> **ABOUT THIS EXERCISE**: Please restate the following records word for word.

> **PROVIDED MATERIAL**:
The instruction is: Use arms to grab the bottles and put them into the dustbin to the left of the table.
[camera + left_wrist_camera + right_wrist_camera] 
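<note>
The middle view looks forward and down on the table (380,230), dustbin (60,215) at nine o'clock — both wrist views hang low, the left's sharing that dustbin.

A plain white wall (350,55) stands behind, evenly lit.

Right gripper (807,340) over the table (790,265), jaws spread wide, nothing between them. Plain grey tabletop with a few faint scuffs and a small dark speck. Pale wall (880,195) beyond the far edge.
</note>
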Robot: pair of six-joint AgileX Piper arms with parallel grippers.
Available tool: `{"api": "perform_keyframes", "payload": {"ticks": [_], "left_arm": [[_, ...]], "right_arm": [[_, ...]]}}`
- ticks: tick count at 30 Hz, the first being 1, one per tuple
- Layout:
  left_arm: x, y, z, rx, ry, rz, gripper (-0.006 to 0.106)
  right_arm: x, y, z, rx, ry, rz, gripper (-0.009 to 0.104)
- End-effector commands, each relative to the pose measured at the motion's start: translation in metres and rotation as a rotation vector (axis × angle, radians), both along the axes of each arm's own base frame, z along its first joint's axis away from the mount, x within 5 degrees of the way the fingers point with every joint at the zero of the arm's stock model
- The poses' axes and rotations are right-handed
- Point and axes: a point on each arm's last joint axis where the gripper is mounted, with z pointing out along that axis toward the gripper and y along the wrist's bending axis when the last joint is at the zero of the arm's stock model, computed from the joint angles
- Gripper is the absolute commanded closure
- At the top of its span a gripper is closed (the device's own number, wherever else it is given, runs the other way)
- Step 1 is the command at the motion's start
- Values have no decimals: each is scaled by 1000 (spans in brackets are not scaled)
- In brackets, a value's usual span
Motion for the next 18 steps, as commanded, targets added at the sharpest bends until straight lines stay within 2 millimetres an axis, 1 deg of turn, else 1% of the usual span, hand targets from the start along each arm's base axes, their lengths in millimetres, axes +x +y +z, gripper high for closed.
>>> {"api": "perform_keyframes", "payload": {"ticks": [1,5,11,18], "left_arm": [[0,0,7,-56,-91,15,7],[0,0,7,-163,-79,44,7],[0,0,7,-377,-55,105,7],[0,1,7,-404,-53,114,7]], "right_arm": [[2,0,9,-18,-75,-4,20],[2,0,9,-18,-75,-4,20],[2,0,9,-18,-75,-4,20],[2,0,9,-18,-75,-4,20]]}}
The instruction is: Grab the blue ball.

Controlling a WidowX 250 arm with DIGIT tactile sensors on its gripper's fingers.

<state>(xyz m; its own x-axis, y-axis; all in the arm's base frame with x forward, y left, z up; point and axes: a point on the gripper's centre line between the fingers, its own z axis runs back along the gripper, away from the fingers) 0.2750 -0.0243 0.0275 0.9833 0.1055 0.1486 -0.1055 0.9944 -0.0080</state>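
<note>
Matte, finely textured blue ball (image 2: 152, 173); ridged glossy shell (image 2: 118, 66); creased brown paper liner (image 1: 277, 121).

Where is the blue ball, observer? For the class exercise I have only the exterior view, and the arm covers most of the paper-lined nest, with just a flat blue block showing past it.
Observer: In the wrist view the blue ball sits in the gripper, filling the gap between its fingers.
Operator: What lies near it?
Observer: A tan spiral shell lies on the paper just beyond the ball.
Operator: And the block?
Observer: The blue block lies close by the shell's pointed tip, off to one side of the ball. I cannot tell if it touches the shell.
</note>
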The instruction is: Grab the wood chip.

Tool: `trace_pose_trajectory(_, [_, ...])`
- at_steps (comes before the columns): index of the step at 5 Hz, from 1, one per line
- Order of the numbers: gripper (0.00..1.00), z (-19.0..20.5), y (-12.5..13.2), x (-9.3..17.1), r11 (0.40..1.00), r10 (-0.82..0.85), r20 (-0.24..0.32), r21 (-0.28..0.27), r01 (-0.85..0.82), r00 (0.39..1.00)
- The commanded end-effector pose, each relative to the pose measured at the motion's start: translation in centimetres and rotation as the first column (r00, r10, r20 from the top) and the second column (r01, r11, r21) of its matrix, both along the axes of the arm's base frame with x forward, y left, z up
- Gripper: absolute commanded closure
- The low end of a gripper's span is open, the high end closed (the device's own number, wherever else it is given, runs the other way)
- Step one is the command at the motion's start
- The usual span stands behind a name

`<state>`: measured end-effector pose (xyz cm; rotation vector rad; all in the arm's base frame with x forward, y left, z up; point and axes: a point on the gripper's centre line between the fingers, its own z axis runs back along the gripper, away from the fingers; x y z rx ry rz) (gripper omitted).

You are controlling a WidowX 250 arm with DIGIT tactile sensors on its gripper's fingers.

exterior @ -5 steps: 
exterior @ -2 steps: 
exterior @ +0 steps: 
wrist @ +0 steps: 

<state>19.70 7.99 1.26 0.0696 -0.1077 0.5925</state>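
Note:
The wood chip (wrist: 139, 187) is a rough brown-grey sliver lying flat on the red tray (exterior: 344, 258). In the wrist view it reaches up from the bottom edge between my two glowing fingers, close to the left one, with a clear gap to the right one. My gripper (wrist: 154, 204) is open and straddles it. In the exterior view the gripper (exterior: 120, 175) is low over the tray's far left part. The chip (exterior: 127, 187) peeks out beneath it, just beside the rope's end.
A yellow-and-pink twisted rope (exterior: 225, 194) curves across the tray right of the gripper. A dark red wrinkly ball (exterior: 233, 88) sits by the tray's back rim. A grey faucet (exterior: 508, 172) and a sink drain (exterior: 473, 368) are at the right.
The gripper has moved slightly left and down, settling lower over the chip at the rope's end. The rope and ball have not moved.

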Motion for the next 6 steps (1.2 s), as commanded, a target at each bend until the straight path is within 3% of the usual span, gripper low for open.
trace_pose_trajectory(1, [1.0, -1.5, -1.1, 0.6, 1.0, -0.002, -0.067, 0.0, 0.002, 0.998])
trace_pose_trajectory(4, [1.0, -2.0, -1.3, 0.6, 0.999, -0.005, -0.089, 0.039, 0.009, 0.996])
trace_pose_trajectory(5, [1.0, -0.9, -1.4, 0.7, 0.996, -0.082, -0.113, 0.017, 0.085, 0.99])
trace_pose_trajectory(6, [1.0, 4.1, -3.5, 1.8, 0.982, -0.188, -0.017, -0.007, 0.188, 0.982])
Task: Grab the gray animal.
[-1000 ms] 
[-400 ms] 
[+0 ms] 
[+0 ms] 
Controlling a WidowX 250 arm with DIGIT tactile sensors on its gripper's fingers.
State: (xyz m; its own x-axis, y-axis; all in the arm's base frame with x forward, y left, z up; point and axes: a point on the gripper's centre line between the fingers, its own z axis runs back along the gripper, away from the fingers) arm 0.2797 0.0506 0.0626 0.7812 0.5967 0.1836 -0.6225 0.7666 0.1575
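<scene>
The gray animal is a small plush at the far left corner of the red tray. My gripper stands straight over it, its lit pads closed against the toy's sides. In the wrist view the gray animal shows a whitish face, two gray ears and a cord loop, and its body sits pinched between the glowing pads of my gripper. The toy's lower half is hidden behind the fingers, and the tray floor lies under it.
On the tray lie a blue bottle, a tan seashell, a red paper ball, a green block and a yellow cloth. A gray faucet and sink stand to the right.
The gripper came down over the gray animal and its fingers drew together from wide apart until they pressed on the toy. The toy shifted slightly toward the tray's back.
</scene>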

> **SOLUTION BELOW**:
The instruction is: Use arms to grab the bottles and put them into the dustbin to the left of the table.
[camera + left_wrist_camera + right_wrist_camera] 
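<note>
The middle view looks forward and down on the table (380,230), dustbin (60,215) at nine o'clock — both wrist views hang low, the left's sharing that dustbin.

A plain white wall (350,55) stands behind, evenly lit.

Right gripper (807,340) over the table (790,265), jaws spread wide, nothing between them. Plain grey tabletop with a few faint scuffs and a small dark speck. Pale wall (880,195) beyond the far edge.
</note>
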Robot: pair of six-joint AgileX Piper arms with parallel grippers.
Available tool: `{"api": "perform_keyframes", "payload": {"ticks": [_], "left_arm": [[_, ...]], "right_arm": [[_, ...]]}}`
- ticks: tick count at 30 Hz, the first being 1, one per tuple
- Layout:
  left_arm: x, y, z, rx, ry, rz, gripper (-0.006 to 0.106)
  right_arm: x, y, z, rx, ry, rz, gripper (-0.009 to 0.104)
- End-effector commands, each relative to the pose measured at the motion's start: translation in metres and rotation as a rotation vector (axis × angle, radians), both along the axes of each arm's own base frame, z along its first joint's axis away from the mount, x within 5 degrees of the way the fingers point with every joint at the zero of the arm's stock model
- The poses' axes and rotations are right-handed
- Point and axes: a point on each arm's last joint axis where the gripper is mounted, with z pointing out along that axis toward the gripper and y along the wrist's bending axis when the last joint is at the zero of the arm's stock model, computed from the joint angles
- Gripper is the absolute commanded closure
- At the top of its span a gripper is closed (the device's own number, wherever else it is given, runs the other way)
- Step 1 is the command at the motion's start
- Values have no decimals: each is scaled by 1000 (spans in brackets are not scaled)
- In brackets, a value's usual span
Motion for the next 18 steps, as commanded, targets added at the sharpest bends until straight lines stay within 2 millimetres an axis, 1 deg of turn, else 1% of the usual span, hand targets from the start along each arm's base axes, their lengths in millimetres, axes +x +y +z, gripper high for closed.
>>> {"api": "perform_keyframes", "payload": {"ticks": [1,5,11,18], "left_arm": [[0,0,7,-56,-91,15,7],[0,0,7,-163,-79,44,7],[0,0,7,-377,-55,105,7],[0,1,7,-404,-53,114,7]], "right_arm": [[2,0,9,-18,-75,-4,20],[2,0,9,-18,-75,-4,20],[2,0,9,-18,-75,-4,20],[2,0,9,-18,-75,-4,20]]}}
The instruction is: Grab the blue ball.

Controlling a WidowX 250 arm with DIGIT tactile sensors on its gripper's fingers.

<state>(xyz m; its own x-axis, y-axis; all in the arm's base frame with x forward, y left, z up; point and axes: a point on the gripper's centre line between the fingers, its own z axis runs back along the gripper, away from the fingers) 0.2750 -0.0243 0.0275 0.9833 0.1055 0.1486 -0.1055 0.9944 -0.0080</state>
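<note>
Matte, finely textured blue ball (image 2: 152, 173); ridged glossy shell (image 2: 118, 66); creased brown paper liner (image 1: 277, 121).

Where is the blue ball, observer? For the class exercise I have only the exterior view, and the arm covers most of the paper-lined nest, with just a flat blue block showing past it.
Observer: In the wrist view the blue ball sits in the gripper, filling the gap between its fingers.
Operator: What lies near it?
Observer: A tan spiral shell lies on the paper just beyond the ball.
Operator: And the block?
Observer: The blue block lies close by the shell's pointed tip, off to one side of the ball. I cannot tell if it touches the shell.
</note>
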The instruction is: Grab the wood chip.

Tool: `trace_pose_trajectory(_, [_, ...])`
- at_steps (comes before the columns): index of the step at 5 Hz, from 1, one per line
- Order of the numbers: gripper (0.00..1.00), z (-19.0..20.5), y (-12.5..13.2), x (-9.3..17.1), r11 (0.40..1.00), r10 (-0.82..0.85), r20 (-0.24..0.32), r21 (-0.28..0.27), r01 (-0.85..0.82), r00 (0.39..1.00)
- The commanded end-effector pose, each relative to the pose measured at the motion's start: translation in centimetres and rotation as the first column (r00, r10, r20 from the top) and the second column (r01, r11, r21) of its matrix, both along the axes of the arm's base frame with x forward, y left, z up
- Gripper: absolute commanded closure
- The low end of a gripper's span is open, the high end closed (the device's own number, wherever else it is given, runs the other way)
- Step one is the command at the motion's start
- The usual span stands behind a name

`<state>`: measured end-effector pose (xyz cm; rotation vector rad; all in the arm's base frame with x forward, y left, z up; point and axes: a point on the gripper's centre line between the fingers, its own z axis runs back along the gripper, away from the fingers; x y z rx ry rz) (gripper omitted).

You are controlling a WidowX 250 arm with DIGIT tactile sensors on its gripper's fingers.

exterior @ -5 steps: 
exterior @ -2 steps: 
exterior @ +0 steps: 
wrist @ +0 steps: 

<state>19.70 7.99 1.26 0.0696 -0.1077 0.5925</state>
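Note:
The wood chip (wrist: 139, 187) is a rough brown-grey sliver lying flat on the red tray (exterior: 344, 258). In the wrist view it reaches up from the bottom edge between my two glowing fingers, close to the left one, with a clear gap to the right one. My gripper (wrist: 154, 204) is open and straddles it. In the exterior view the gripper (exterior: 120, 175) is low over the tray's far left part. The chip (exterior: 127, 187) peeks out beneath it, just beside the rope's end.
A yellow-and-pink twisted rope (exterior: 225, 194) curves across the tray right of the gripper. A dark red wrinkly ball (exterior: 233, 88) sits by the tray's back rim. A grey faucet (exterior: 508, 172) and a sink drain (exterior: 473, 368) are at the right.
The gripper has moved slightly left and down, settling lower over the chip at the rope's end. The rope and ball have not moved.
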
Motion for the next 6 steps (1.2 s), as commanded, a target at each bend until the straight path is within 3% of the usual span, gripper low for open.
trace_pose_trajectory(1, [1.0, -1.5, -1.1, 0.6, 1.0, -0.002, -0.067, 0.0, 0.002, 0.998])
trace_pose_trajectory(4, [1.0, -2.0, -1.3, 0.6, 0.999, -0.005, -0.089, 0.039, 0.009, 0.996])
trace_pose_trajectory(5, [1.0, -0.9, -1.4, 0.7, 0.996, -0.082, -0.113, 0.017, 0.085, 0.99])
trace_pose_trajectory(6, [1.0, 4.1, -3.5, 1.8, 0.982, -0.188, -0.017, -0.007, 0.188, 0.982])
Task: Grab the gray animal.
[-1000 ms] 
[-400 ms] 
[+0 ms] 
[+0 ms] 
Controlling a WidowX 250 arm with DIGIT tactile sensors on its gripper's fingers.
State: (xyz m; its own x-axis, y-axis; all in the arm's base frame with x forward, y left, z up; point and axes: a point on the gripper's centre line between the fingers, its own z axis runs back along the gripper, away from the fingers) arm 0.2797 0.0506 0.0626 0.7812 0.5967 0.1836 -0.6225 0.7666 0.1575
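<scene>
The gray animal is a small plush at the far left corner of the red tray. My gripper stands straight over it, its lit pads closed against the toy's sides. In the wrist view the gray animal shows a whitish face, two gray ears and a cord loop, and its body sits pinched between the glowing pads of my gripper. The toy's lower half is hidden behind the fingers, and the tray floor lies under it.
On the tray lie a blue bottle, a tan seashell, a red paper ball, a green block and a yellow cloth. A gray faucet and sink stand to the right.
The gripper came down over the gray animal and its fingers drew together from wide apart until they pressed on the toy. The toy shifted slightly toward the tray's back.
</scene>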

This output is complete.